### WORK REQUIRED:
Tally the lines in the records below that contain "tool" and return only the result.

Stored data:

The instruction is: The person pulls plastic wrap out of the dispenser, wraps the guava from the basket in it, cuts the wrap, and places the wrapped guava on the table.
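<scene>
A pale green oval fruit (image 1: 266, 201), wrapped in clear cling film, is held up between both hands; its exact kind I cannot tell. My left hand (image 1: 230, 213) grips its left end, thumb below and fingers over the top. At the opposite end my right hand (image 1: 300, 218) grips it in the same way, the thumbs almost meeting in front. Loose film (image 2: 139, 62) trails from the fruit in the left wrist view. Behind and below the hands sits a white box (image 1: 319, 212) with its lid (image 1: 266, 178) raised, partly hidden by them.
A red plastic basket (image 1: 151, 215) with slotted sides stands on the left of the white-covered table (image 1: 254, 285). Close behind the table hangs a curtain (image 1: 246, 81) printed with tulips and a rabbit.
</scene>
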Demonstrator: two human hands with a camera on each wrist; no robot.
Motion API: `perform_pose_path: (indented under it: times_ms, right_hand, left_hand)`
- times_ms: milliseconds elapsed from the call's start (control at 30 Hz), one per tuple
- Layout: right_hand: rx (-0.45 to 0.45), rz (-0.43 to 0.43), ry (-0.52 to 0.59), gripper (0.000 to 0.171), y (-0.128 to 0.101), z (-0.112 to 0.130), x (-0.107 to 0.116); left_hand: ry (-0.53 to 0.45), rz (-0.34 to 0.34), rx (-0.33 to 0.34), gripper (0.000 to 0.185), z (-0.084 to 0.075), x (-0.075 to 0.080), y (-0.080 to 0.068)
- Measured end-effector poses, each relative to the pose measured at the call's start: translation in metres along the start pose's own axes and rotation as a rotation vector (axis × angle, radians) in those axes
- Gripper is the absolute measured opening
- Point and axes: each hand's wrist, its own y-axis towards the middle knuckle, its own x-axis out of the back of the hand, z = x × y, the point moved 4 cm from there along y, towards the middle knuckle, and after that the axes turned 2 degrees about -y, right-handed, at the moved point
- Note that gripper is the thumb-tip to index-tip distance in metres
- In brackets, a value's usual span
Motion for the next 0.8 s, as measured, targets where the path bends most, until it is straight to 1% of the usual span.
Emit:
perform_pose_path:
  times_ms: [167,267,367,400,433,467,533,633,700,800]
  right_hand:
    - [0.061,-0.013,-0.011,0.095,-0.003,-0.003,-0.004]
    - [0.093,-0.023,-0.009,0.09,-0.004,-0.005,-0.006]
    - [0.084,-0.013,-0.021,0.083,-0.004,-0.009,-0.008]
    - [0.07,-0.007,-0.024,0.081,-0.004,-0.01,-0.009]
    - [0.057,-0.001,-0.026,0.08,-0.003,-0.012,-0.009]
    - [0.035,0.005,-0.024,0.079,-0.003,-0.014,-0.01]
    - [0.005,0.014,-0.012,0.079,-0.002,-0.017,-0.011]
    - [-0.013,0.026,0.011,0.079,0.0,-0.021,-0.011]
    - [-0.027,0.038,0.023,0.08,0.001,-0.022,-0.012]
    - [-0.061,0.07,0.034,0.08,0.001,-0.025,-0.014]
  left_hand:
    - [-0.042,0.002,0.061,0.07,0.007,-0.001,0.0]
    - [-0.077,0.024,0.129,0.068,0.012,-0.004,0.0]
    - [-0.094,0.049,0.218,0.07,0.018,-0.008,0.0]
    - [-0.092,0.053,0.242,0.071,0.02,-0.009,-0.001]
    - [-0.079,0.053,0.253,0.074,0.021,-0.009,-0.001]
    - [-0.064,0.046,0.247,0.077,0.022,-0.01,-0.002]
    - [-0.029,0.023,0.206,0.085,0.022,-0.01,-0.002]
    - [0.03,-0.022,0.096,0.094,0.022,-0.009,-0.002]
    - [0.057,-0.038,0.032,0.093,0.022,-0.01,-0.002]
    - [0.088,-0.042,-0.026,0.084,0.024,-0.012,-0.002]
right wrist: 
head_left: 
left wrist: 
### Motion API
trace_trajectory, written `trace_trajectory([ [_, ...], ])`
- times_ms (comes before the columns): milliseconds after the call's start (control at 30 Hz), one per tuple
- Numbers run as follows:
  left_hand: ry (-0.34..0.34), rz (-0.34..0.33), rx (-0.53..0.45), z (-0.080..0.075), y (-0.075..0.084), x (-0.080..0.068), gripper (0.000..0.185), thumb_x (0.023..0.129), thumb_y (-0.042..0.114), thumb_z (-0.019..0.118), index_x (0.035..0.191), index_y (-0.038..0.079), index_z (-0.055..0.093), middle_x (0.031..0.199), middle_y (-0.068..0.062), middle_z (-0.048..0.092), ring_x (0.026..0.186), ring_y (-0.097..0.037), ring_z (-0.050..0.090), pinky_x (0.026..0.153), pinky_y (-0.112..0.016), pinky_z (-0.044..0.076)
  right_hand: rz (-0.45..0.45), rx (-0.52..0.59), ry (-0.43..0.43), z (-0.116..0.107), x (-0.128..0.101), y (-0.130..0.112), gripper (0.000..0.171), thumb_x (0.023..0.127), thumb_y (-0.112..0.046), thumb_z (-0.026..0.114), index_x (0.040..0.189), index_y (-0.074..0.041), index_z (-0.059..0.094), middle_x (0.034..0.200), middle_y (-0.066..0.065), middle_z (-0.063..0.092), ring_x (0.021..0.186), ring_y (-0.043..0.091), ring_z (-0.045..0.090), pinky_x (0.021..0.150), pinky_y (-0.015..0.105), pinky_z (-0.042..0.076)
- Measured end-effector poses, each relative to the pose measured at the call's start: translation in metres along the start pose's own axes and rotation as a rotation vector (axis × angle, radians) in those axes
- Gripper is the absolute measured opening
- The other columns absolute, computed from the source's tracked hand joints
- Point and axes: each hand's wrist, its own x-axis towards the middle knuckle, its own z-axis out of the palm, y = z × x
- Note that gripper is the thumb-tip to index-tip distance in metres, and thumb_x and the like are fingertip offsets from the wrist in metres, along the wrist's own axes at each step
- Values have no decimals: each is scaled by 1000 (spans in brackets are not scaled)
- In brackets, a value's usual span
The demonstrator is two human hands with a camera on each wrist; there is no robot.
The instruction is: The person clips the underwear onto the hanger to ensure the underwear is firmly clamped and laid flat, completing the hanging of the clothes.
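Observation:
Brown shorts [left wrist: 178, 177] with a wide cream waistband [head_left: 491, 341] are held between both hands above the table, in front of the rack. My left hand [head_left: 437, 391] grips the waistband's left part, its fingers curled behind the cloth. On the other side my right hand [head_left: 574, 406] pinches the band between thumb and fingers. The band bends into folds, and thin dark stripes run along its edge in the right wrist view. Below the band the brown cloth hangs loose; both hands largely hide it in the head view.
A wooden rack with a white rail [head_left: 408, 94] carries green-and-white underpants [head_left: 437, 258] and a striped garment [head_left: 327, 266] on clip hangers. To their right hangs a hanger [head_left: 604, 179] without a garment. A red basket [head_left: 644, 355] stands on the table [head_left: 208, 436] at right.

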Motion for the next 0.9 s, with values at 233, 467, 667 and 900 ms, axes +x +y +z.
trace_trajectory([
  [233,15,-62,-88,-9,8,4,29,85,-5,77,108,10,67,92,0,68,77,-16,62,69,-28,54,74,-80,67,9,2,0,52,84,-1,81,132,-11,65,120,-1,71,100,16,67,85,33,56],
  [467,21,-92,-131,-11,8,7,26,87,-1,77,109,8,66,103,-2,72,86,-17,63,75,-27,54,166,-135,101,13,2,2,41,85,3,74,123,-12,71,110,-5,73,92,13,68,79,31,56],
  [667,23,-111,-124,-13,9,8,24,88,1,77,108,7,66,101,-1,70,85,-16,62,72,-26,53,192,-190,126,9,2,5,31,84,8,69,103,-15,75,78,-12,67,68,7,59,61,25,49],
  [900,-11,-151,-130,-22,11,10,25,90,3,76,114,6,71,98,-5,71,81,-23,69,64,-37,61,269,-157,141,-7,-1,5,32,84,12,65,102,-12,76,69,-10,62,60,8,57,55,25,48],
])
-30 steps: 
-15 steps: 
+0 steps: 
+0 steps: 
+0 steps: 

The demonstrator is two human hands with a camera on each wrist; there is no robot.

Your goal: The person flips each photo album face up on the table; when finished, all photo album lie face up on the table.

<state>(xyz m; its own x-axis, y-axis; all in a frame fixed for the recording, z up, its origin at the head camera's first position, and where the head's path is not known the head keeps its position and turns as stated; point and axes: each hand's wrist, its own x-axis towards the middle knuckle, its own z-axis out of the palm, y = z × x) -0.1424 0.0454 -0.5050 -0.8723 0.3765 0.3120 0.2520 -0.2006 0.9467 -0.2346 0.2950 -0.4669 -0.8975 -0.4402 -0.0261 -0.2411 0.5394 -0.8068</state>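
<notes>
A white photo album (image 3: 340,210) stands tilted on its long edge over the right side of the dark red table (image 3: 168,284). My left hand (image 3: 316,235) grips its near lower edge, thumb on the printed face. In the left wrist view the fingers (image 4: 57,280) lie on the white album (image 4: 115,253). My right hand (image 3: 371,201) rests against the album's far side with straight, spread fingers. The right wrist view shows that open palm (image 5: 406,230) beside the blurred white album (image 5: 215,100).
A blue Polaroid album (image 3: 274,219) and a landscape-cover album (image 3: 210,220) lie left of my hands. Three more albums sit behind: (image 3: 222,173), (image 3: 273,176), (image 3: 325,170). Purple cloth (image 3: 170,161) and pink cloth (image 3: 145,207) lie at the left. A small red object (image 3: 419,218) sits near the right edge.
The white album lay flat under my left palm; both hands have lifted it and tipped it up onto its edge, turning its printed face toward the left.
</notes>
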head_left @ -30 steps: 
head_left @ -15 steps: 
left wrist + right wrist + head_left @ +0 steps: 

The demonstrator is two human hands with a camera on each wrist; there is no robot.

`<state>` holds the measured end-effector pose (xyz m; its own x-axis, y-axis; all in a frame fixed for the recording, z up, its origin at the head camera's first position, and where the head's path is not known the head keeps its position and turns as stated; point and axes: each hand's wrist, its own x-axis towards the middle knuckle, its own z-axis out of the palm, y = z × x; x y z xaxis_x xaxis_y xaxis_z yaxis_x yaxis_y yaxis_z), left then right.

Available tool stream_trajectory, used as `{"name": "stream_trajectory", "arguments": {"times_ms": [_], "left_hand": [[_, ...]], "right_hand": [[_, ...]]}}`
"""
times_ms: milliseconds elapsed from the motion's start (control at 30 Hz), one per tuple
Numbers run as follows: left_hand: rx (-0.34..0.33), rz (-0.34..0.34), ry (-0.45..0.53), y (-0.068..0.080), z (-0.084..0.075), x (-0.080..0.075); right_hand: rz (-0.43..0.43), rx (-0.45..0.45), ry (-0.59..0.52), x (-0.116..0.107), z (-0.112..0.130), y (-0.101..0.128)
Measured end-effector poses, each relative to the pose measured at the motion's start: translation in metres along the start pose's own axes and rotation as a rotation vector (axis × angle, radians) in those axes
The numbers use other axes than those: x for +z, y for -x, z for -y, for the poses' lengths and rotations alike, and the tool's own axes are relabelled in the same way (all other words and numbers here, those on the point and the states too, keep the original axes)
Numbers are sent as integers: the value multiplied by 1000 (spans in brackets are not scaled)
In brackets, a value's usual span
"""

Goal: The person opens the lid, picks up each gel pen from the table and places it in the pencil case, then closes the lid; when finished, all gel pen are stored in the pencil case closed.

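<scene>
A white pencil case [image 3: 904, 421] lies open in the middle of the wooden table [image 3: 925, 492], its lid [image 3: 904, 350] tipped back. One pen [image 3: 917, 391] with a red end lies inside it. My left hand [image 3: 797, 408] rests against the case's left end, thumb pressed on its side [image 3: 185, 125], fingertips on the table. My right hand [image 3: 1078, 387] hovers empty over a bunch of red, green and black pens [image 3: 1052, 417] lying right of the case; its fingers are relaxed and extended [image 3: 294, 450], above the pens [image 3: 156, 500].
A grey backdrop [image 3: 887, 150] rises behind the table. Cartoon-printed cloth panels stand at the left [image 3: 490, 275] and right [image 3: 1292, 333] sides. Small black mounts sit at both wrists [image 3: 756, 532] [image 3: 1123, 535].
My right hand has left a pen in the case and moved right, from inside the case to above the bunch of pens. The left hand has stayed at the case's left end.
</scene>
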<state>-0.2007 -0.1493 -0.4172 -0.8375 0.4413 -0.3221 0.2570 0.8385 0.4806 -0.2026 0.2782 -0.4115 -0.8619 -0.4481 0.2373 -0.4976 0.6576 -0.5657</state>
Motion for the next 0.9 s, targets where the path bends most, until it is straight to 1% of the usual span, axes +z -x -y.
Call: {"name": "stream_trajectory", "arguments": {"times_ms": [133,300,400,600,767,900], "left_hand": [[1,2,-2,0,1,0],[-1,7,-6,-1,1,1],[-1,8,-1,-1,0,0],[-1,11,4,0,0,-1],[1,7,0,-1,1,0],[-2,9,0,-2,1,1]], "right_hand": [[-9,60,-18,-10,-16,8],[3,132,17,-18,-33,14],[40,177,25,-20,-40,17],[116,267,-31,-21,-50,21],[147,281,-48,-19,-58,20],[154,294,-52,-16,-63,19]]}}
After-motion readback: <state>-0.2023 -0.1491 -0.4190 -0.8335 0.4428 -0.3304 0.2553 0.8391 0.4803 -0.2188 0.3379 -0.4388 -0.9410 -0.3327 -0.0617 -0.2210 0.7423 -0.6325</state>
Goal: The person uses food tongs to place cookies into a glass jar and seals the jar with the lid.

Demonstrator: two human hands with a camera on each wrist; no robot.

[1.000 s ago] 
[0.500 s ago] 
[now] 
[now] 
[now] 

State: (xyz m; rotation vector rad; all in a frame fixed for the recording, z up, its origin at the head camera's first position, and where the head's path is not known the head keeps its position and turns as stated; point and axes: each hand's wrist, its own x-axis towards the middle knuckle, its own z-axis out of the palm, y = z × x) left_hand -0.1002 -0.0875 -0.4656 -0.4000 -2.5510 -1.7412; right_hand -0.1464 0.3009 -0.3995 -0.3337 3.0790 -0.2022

### ANSWER TO THIS EXERCISE:
2